** Opening EXTRACTED INFORMATION block **
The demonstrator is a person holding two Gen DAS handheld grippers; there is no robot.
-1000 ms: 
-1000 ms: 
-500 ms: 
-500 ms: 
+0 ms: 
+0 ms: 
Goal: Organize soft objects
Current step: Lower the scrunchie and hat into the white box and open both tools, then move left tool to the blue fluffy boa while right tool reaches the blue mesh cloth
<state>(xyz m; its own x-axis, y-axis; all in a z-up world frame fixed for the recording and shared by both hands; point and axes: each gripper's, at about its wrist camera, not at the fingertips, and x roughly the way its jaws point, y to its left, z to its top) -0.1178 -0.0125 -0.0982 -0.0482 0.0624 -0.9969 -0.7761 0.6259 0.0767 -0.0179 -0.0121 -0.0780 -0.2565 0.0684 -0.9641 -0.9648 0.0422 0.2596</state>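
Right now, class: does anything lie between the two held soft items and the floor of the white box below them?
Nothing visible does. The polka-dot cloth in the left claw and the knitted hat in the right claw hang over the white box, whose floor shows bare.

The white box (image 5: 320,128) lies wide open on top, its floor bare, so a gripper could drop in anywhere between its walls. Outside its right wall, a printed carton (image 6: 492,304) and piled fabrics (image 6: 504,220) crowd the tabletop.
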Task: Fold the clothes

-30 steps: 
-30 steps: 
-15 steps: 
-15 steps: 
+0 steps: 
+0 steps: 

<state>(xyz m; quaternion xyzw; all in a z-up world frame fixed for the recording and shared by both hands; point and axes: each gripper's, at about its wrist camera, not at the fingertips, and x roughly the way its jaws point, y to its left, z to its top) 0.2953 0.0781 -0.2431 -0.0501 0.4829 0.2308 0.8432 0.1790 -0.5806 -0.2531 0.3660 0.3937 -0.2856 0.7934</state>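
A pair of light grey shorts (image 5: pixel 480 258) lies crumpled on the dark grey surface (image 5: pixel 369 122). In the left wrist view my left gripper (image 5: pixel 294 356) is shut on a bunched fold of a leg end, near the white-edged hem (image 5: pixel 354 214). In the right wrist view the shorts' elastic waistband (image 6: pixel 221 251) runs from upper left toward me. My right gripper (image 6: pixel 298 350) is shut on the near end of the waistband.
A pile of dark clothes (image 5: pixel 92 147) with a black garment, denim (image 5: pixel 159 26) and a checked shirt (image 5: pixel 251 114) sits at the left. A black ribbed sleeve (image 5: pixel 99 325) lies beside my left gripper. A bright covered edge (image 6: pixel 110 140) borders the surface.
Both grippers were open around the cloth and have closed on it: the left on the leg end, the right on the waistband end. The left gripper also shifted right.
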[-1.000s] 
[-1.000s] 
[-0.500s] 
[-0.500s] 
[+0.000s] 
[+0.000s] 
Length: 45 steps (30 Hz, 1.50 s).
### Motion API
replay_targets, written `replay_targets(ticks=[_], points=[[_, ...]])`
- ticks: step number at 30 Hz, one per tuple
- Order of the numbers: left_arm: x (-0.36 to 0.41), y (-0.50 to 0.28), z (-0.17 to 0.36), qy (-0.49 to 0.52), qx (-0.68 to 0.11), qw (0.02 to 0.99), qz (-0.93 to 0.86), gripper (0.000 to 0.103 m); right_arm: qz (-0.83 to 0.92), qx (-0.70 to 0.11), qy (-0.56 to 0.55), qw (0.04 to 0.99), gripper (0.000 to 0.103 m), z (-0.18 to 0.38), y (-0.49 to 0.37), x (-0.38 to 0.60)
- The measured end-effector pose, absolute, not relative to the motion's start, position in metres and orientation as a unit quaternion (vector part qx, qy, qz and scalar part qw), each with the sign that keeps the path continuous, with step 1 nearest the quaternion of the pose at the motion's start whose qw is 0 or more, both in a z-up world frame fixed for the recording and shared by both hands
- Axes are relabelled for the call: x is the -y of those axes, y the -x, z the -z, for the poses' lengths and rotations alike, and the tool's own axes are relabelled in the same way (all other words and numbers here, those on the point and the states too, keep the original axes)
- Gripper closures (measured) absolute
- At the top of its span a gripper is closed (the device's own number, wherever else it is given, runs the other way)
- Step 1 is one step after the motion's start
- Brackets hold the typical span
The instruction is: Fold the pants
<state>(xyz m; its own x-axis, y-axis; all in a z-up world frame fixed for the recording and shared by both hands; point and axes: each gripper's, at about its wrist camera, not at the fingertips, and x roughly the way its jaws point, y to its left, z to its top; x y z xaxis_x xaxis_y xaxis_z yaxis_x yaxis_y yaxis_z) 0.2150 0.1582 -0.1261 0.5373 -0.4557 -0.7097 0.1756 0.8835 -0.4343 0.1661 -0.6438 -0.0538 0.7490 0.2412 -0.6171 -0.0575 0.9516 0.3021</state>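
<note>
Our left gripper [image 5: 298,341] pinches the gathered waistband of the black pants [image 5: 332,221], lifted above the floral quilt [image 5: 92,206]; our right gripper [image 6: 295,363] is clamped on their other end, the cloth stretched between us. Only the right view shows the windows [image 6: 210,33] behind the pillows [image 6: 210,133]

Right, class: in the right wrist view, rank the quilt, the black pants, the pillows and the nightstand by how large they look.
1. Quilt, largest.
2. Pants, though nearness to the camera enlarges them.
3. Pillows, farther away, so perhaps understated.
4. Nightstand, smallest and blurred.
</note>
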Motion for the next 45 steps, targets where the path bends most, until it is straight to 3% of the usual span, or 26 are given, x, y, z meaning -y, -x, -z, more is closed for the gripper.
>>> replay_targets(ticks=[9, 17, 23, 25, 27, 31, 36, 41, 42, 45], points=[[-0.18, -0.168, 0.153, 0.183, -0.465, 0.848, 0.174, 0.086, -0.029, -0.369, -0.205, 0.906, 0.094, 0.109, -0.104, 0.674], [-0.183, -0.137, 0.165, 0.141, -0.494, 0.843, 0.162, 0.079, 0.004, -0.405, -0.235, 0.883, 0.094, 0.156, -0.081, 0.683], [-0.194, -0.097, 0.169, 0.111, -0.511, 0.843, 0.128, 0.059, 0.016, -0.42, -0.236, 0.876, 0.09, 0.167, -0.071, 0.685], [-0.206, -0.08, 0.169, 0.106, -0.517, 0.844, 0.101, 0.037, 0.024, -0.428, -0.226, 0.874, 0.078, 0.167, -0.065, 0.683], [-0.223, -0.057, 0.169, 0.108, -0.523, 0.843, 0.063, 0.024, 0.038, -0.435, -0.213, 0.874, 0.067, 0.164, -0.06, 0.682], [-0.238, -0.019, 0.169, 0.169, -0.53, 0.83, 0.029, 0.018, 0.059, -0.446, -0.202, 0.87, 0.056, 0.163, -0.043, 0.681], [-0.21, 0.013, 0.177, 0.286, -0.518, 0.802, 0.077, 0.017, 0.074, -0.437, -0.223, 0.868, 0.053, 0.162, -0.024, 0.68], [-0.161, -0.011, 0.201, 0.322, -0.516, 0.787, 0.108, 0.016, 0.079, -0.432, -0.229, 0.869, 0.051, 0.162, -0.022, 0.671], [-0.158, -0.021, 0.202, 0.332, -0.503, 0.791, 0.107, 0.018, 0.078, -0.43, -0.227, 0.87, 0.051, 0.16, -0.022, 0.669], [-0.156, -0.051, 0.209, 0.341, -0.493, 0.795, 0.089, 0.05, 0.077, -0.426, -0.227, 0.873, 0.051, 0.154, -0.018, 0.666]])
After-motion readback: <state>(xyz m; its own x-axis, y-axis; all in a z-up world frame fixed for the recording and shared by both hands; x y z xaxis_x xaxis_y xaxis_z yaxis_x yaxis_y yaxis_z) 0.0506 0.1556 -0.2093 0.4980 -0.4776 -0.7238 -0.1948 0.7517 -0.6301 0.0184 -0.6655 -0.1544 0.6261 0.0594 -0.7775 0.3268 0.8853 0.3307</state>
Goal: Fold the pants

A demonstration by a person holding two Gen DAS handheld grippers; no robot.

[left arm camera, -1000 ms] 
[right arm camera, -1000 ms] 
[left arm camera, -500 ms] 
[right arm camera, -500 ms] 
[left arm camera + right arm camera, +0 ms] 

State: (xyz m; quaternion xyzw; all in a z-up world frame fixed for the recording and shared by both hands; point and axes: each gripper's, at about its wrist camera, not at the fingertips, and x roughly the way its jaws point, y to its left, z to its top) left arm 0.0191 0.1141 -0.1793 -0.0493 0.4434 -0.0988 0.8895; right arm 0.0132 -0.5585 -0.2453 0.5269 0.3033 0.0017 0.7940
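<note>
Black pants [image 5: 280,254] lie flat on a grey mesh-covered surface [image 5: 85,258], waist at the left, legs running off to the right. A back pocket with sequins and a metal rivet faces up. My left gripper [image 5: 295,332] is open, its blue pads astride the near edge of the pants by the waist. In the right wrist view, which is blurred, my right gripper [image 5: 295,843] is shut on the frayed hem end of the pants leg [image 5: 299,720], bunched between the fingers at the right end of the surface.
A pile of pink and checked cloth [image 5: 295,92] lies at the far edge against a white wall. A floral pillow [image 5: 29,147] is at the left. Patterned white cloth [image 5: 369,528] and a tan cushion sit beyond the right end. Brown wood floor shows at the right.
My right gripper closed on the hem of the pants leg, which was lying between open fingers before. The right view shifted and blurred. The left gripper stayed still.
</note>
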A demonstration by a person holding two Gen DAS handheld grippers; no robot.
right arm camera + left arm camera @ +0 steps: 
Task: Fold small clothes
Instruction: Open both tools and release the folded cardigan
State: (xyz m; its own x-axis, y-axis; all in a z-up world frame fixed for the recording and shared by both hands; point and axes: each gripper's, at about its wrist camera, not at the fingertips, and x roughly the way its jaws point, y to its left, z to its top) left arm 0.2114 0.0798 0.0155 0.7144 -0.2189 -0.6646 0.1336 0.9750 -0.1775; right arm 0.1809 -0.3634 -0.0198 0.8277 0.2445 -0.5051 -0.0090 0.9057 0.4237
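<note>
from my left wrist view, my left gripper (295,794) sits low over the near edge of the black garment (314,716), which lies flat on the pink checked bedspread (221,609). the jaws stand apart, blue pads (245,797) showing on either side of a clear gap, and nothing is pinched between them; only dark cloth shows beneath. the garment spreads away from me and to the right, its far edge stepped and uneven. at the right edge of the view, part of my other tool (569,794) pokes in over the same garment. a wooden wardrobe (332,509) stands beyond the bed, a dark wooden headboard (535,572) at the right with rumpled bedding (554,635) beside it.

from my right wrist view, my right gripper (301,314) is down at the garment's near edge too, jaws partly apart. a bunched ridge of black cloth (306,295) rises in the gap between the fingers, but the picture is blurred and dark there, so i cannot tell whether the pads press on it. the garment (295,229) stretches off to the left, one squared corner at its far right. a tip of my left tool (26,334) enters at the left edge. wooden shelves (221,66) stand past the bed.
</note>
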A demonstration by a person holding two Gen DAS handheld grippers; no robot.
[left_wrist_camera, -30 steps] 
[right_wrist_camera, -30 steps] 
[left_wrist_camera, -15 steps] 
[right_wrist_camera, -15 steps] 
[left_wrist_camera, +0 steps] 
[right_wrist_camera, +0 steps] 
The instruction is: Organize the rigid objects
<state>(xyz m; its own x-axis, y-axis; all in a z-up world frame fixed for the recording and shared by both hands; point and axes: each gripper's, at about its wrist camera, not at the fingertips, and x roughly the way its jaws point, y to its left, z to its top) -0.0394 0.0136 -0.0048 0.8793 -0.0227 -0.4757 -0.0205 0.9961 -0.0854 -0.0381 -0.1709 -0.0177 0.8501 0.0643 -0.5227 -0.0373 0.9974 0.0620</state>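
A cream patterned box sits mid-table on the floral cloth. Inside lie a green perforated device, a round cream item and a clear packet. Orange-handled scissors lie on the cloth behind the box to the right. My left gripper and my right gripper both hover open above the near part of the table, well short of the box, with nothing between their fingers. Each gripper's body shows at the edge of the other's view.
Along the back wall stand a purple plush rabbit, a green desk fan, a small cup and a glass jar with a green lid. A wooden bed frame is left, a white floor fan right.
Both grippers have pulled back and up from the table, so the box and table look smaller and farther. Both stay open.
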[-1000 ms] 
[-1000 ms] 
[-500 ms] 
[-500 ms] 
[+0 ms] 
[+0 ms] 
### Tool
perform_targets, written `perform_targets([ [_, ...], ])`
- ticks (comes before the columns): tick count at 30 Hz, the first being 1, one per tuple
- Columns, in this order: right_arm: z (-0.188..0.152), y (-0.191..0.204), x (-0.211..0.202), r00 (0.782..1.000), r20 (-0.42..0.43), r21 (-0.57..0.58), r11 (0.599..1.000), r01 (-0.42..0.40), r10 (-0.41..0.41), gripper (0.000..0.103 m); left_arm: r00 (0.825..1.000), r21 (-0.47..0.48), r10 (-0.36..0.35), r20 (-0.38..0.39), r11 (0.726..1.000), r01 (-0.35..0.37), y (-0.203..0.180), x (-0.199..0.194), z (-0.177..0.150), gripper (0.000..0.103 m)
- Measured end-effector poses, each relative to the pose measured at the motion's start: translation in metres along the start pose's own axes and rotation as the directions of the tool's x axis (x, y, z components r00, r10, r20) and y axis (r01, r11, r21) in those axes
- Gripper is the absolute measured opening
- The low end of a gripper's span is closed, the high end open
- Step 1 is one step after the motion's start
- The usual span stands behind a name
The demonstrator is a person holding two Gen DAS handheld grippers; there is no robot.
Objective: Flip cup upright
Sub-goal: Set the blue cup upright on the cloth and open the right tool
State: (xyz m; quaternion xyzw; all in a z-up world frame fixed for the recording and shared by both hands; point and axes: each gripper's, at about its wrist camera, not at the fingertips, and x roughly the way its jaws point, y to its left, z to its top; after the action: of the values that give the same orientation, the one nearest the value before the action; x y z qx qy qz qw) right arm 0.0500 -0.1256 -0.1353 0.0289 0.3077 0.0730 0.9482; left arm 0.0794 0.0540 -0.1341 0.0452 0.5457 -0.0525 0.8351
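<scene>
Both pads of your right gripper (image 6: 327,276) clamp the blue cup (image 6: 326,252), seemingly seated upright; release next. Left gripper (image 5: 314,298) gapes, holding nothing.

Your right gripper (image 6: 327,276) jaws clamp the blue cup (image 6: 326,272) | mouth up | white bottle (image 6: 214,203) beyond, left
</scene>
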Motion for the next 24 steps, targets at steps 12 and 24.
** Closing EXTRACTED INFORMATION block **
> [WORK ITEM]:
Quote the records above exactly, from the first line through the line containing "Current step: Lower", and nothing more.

> [TASK ANSWER]:
The demonstrator is a person holding two Gen DAS handheld grippers; there is no robot.
-1000 ms: 
-1000 ms: 
-500 ms: 
-500 ms: 
+0 ms: 
+0 ms: 
Goal: Organize soft objects
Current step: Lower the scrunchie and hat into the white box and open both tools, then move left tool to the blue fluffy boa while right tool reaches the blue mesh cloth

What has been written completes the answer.